#### Instructions to follow:
Select the lines below containing the word "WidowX".

***** Given records

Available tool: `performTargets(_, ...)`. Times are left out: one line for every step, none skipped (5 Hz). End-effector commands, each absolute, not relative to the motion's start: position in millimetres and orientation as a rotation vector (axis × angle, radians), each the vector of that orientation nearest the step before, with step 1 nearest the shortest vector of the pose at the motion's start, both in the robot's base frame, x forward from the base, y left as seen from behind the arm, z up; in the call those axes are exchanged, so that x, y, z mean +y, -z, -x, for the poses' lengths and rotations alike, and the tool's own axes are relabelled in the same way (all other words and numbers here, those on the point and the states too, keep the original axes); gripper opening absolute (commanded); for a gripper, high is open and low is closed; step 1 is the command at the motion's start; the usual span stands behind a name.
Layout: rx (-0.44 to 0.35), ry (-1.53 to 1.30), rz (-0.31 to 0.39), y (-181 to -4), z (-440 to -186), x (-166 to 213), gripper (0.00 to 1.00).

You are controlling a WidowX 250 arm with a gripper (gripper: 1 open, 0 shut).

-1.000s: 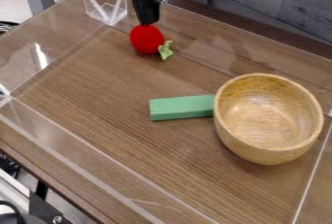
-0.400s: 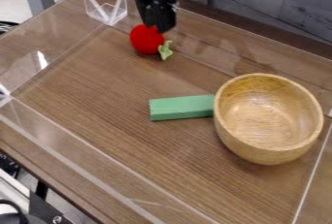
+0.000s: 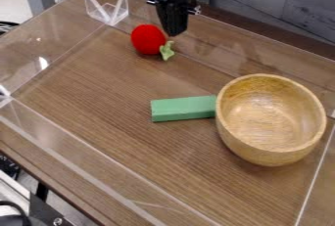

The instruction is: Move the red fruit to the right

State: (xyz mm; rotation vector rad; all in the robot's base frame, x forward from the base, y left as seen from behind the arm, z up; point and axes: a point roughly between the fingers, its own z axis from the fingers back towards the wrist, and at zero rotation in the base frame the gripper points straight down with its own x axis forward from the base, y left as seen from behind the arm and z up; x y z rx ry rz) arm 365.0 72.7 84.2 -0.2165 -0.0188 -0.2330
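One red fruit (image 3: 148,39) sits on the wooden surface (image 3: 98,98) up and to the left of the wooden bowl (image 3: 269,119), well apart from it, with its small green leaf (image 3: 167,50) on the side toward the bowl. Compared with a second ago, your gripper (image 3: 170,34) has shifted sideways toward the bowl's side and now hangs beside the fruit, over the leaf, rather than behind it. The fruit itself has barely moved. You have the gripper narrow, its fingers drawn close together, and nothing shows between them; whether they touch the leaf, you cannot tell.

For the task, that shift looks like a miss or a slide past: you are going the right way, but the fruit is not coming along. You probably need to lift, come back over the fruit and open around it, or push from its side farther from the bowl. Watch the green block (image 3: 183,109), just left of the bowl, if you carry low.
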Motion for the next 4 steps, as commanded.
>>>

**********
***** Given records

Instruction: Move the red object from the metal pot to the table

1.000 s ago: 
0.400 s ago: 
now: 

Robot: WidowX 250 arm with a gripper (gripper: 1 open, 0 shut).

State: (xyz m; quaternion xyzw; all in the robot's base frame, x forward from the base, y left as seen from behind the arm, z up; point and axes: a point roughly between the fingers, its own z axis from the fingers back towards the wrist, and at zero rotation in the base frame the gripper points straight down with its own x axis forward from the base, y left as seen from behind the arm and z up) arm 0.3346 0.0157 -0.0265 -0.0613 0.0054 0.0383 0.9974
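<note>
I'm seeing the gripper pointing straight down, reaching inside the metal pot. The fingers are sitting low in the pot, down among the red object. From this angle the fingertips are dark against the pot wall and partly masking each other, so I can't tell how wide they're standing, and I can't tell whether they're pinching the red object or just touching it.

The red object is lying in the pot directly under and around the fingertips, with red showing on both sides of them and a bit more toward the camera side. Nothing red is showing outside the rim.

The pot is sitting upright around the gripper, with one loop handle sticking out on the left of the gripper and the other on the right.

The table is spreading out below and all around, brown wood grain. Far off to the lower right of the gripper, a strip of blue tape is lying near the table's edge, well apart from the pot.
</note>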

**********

#### Solution:
You are controlling a WidowX 250 arm with a gripper (gripper: 1 open, 0 shut).
Robot: WidowX 250 arm with a gripper (gripper: 1 open, 0 shut).

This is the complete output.